ABOUT THIS TASK: Give the number of lines in the records below that include the word "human", and add nothing to it.

PROVIDED MATERIAL:
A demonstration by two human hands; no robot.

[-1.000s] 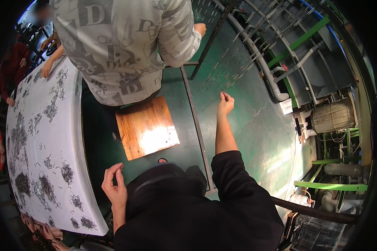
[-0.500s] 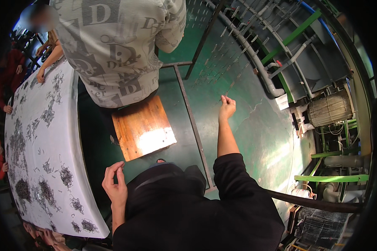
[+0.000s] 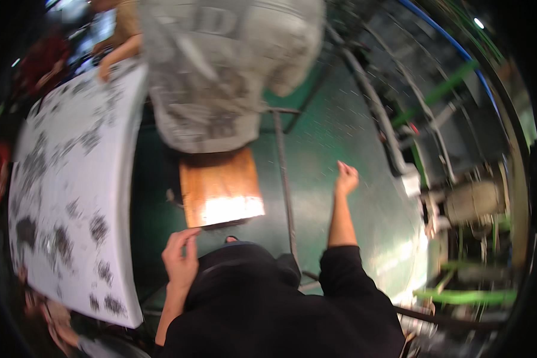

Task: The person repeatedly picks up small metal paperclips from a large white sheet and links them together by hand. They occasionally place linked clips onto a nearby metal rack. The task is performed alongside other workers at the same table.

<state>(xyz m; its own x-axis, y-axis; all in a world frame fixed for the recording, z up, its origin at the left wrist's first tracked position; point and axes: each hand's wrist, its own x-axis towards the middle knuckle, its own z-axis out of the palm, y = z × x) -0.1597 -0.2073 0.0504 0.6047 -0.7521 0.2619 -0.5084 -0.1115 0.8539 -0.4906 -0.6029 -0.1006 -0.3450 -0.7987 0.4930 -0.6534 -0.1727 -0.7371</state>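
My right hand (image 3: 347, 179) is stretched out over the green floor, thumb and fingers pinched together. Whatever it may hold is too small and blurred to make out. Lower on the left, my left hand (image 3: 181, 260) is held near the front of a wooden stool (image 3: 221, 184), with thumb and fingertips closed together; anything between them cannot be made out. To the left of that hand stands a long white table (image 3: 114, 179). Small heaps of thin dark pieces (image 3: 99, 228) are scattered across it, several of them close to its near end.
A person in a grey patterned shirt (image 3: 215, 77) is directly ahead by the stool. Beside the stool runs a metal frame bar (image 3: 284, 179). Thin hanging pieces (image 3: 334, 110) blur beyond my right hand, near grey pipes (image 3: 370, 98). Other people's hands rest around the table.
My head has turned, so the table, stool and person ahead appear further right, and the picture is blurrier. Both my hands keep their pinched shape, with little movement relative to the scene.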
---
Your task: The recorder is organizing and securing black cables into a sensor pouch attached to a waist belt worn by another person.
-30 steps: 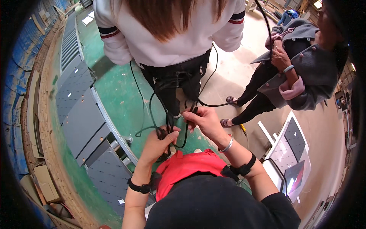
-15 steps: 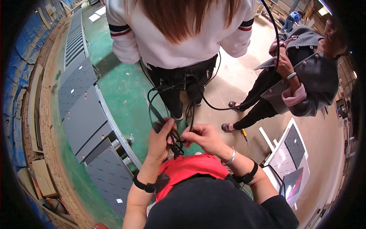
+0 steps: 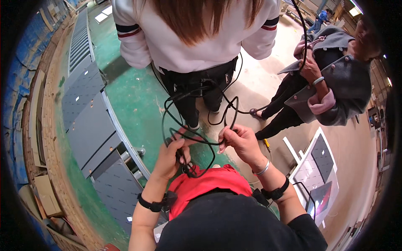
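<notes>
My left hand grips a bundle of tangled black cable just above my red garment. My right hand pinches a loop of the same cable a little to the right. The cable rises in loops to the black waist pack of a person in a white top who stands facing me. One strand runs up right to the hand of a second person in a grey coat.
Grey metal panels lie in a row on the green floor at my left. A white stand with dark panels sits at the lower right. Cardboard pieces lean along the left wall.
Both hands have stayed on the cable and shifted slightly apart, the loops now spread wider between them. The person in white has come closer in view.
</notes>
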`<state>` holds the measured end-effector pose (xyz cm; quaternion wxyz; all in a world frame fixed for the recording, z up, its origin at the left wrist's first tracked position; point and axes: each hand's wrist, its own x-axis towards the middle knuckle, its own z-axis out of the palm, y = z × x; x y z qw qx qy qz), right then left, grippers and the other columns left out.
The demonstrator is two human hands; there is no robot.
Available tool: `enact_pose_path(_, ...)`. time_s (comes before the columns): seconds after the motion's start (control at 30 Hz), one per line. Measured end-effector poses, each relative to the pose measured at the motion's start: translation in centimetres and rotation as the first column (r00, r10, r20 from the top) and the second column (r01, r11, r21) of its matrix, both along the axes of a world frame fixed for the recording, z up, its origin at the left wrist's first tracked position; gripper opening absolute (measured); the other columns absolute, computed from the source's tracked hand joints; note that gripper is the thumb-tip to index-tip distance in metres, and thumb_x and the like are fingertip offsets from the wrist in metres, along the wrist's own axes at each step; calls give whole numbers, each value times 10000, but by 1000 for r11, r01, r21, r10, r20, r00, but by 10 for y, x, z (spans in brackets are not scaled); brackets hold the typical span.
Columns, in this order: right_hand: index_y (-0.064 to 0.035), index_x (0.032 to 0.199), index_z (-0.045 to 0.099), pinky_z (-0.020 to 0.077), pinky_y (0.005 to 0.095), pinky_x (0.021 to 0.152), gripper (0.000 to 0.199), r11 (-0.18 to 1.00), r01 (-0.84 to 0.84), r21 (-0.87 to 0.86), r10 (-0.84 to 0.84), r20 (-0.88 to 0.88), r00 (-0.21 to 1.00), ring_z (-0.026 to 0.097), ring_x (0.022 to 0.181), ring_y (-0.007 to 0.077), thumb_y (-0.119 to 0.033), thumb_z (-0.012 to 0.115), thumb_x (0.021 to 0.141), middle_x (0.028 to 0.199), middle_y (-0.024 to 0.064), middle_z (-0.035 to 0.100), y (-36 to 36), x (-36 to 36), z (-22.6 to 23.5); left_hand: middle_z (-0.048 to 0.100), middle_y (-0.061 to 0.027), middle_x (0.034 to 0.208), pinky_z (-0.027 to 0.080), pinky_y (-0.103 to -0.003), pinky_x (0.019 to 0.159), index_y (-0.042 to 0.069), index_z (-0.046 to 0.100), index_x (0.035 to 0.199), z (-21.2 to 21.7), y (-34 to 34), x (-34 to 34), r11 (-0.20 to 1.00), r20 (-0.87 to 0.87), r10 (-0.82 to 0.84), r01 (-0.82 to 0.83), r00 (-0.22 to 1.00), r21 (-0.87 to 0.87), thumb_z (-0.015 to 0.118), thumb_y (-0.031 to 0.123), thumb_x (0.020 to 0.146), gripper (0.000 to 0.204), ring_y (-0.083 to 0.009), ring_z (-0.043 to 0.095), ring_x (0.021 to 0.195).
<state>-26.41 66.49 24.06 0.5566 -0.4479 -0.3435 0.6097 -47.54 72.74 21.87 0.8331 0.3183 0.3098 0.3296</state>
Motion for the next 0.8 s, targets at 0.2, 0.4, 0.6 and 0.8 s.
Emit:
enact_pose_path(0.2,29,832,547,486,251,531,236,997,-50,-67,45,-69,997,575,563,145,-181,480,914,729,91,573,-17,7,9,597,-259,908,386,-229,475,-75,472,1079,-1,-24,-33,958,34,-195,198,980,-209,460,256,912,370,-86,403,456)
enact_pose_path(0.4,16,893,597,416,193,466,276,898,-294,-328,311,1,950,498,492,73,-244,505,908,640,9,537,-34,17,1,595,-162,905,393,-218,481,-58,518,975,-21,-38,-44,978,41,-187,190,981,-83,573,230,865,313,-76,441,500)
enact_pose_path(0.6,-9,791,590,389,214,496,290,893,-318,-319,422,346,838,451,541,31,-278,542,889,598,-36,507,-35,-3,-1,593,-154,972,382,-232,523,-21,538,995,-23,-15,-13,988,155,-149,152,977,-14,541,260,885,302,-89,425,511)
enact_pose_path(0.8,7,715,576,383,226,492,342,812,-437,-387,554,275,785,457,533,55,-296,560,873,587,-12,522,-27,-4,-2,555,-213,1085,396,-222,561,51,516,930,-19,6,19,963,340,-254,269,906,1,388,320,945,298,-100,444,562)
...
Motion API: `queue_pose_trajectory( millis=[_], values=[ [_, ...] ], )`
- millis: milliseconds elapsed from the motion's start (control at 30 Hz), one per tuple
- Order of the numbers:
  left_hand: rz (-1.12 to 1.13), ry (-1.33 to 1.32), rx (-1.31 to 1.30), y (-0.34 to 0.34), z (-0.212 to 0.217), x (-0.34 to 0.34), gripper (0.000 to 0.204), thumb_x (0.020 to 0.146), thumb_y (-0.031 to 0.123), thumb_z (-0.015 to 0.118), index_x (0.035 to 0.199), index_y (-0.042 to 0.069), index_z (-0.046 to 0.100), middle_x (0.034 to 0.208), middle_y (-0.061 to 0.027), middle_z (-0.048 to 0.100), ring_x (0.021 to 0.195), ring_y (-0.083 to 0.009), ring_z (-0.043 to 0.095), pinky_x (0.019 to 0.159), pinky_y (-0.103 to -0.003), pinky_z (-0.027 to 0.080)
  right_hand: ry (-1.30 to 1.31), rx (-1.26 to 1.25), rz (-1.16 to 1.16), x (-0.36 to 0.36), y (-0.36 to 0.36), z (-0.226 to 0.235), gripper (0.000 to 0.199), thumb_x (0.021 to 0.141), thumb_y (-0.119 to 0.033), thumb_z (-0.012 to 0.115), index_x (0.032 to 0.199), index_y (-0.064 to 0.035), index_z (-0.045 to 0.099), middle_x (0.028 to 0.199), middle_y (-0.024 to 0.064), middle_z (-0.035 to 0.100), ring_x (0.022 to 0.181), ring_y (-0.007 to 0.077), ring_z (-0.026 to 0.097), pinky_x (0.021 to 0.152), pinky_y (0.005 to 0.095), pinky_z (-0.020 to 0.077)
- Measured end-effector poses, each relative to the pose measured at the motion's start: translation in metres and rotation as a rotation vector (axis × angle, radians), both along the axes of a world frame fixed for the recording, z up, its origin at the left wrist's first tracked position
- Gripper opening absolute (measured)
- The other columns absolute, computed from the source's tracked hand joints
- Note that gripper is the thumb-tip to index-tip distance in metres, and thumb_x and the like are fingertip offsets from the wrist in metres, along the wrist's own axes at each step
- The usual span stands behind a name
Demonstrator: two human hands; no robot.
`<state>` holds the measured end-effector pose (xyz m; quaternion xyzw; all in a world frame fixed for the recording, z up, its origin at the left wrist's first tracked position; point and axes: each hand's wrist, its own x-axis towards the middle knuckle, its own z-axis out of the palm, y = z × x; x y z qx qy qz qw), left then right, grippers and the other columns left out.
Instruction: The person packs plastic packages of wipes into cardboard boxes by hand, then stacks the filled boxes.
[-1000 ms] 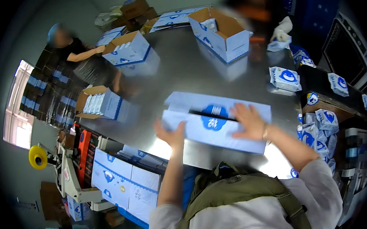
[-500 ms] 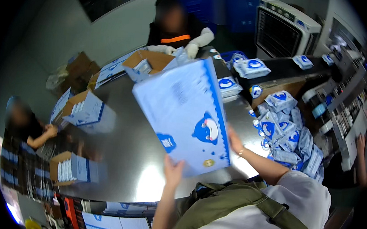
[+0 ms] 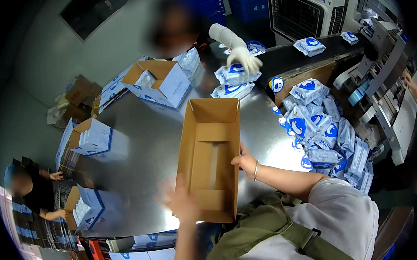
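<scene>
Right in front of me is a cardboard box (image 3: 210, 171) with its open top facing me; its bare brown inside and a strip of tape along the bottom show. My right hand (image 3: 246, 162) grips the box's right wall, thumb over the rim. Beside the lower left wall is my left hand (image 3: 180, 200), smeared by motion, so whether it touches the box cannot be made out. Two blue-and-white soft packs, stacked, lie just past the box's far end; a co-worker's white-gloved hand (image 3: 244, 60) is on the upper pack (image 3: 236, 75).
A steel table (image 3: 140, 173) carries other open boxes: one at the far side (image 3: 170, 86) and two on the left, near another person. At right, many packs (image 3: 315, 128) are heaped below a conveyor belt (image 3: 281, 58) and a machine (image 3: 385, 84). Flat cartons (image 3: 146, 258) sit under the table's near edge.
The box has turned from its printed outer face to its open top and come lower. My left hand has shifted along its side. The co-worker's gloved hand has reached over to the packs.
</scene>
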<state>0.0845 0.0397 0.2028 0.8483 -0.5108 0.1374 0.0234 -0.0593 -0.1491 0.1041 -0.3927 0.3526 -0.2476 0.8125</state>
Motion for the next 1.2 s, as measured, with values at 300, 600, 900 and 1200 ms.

SOLVED EXERCISE: 3